Two new microblog-related services have launched. This week, Dave Winer announced River5:
“So I decided it was time to do a restart of my JavaScript RSS aggregator, and it's now ready for Node users -- it's called River5. [...] This is a foundation for developers to build on, but it's also possible for an adventurous user to set up their own rivers.”
River5 is built on a few XML and JSON formats, including River.js. I’m pretty interested in River.js as a format for aggregating multiple feeds together, so I’ve supported it in my new microblog platform. As a next-generation RSS, though, I prefer the proposal I wrote about in a post called RSS for microblogs.
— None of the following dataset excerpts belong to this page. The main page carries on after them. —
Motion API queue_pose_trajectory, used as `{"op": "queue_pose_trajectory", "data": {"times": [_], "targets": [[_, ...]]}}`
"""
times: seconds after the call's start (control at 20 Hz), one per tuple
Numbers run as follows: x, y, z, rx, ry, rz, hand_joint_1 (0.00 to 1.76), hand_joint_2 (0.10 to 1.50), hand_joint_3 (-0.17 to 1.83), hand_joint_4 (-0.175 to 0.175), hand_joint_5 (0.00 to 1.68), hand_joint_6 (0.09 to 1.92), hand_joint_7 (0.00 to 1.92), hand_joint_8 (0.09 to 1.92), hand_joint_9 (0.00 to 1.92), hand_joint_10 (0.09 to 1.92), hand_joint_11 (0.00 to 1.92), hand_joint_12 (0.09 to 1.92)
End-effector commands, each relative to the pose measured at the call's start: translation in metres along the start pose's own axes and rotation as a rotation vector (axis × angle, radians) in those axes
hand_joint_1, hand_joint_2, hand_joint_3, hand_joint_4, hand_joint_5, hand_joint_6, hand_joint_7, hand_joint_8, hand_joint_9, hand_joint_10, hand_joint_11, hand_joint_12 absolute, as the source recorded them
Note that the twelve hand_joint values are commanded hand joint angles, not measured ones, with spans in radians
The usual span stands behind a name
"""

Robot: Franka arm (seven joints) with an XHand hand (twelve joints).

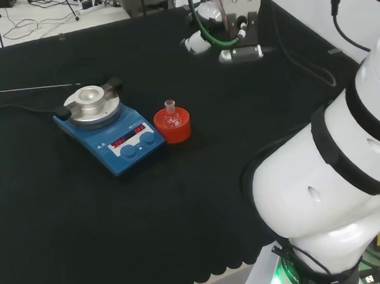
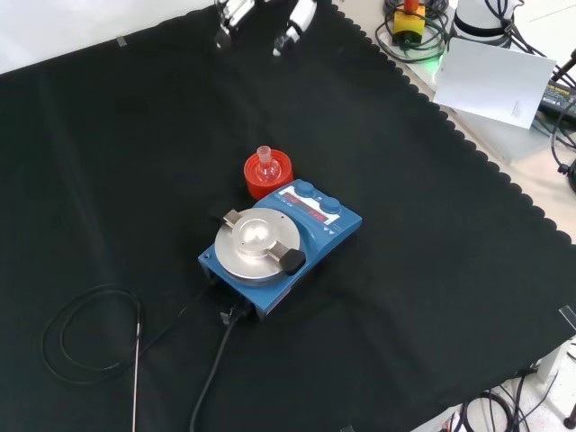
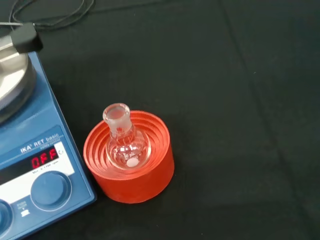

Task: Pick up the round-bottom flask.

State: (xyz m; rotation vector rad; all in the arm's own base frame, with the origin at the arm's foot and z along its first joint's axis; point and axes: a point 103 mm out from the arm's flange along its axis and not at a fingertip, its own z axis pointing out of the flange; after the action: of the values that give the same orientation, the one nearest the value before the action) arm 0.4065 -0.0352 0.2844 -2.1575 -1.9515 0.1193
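Black cloth over bench [image 2: 450, 297], scalloped edge in front view. White robot arm links [image 1: 338, 183] big at head view's right.

Blue stirrer hotplate with round silver top plate and two blue knobs [image 2: 281, 247] mid-cloth; black cable [image 2: 90, 346] looping off it toward front view's lower left.

Red ribbed ring stand [image 2: 268, 174] just beside hotplate, on its knob side: to hotplate's right in head view, behind it in front view. Looks touching or nearly so in wrist view.

Small clear glass round-bottom flask [image 3: 125, 145] seated upright in centre of stand, neck up, small white object visible inside bulb. Same flask in head view [image 1: 171, 117] and front view [image 2: 265, 162].

Black and white hand [image 2: 261, 18] at top edge of front view, fingertips pointing down, spread apart, holding nothing. Well apart from flask, above and behind it in that view. Nothing touching flask except stand.
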Motion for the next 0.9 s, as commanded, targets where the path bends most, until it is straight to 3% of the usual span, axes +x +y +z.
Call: {"op": "queue_pose_trajectory", "data": {"times": [0.05, 0.3, 0.9], "targets": [[0.004, 0.027, 0.040, -0.021, 0.041, -0.050, 0.69, 0.90, 0.49, -0.026, 0.54, 0.09, 0.26, 0.65, 0.42, 0.65, 0.16, 1.40], [0.008, 0.040, 0.066, 0.024, 0.088, -0.037, 0.76, 0.79, 0.60, -0.029, 0.56, 0.09, 0.28, 0.66, 0.46, 0.65, 0.19, 1.39], [0.016, 0.063, 0.111, 0.109, 0.123, -0.026, 0.82, 0.68, 0.65, -0.026, 0.56, 0.09, 0.27, 0.67, 0.47, 0.66, 0.20, 1.39]]}}
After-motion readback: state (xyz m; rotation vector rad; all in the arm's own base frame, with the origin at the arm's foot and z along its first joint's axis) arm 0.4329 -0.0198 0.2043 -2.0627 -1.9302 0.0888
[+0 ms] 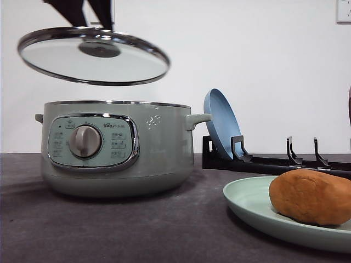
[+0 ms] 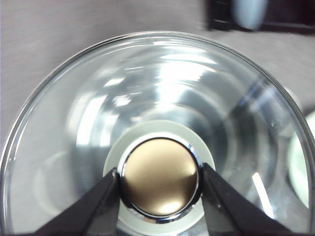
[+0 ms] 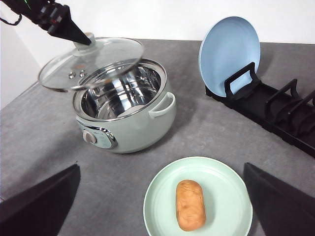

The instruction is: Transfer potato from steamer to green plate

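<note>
The orange-brown potato (image 3: 190, 205) lies on the pale green plate (image 3: 162, 196), seen again as potato (image 1: 311, 196) on plate (image 1: 247, 200) at the front right. The sage-green steamer (image 1: 115, 148) stands at the left with its steel bowl (image 3: 120, 93) uncovered. Its glass lid (image 1: 93, 57) hangs tilted above it. My left gripper (image 2: 160, 182) is shut on the lid's knob (image 2: 160, 172), with the black fingers (image 2: 98, 204) pressed against both sides. High above the plate, my right gripper (image 3: 161, 167) is open, its fingers (image 3: 44, 201) wide apart with nothing between them.
A blue plate (image 1: 220, 123) stands upright in a black dish rack (image 1: 274, 163) behind the green plate, at the back right. The rack's other slots (image 3: 290, 105) hold nothing. Dark grey tabletop (image 1: 164, 224) runs between steamer and plate.
</note>
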Tool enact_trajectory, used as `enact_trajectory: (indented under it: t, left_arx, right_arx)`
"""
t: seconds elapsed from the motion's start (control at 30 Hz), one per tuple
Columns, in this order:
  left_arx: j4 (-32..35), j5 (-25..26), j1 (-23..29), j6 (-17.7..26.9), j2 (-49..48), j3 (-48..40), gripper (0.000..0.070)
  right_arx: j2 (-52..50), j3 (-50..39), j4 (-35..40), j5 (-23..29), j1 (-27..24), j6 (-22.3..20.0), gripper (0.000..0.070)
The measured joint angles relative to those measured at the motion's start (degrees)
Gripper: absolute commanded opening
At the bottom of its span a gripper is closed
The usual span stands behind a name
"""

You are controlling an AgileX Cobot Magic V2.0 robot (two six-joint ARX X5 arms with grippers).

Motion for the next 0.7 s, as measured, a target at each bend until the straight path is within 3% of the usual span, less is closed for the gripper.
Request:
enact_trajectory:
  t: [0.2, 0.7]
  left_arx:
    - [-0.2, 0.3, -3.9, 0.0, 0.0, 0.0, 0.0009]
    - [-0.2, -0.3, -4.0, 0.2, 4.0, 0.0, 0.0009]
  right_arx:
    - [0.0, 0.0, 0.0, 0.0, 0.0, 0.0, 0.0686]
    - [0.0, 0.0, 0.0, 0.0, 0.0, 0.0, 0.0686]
Next up is twtxt, which attempts to recreate Twitter as a distributed, command-line based system with self-hosted text files:
“Instead of signing up at a closed and/or regulated microblogging platform, getting your status updates out with twtxt is as easy as putting them in a publicly accessible text file. The URL pointing to this file is your identity, your account. twtxt then tracks these text files, like a feedreader, and builds your unique timeline out of them, depending on which files you track.”
I’m less sure what to think of twtxt. The simple plaintext format is nice, but we already have a good infrastructure for this with RSS. And as I’ve noted before, having HTML in RSS with inline styles and links is nice for microblogs, and it’s not clear to me whether that would fit well with twtxt.
If you want to start an indie microblog, my suggestion remains to use existing blog software that can generate simple RSS feeds. Short posts, no titles. This is a widely-deployed format that we can continue to work with for years to come.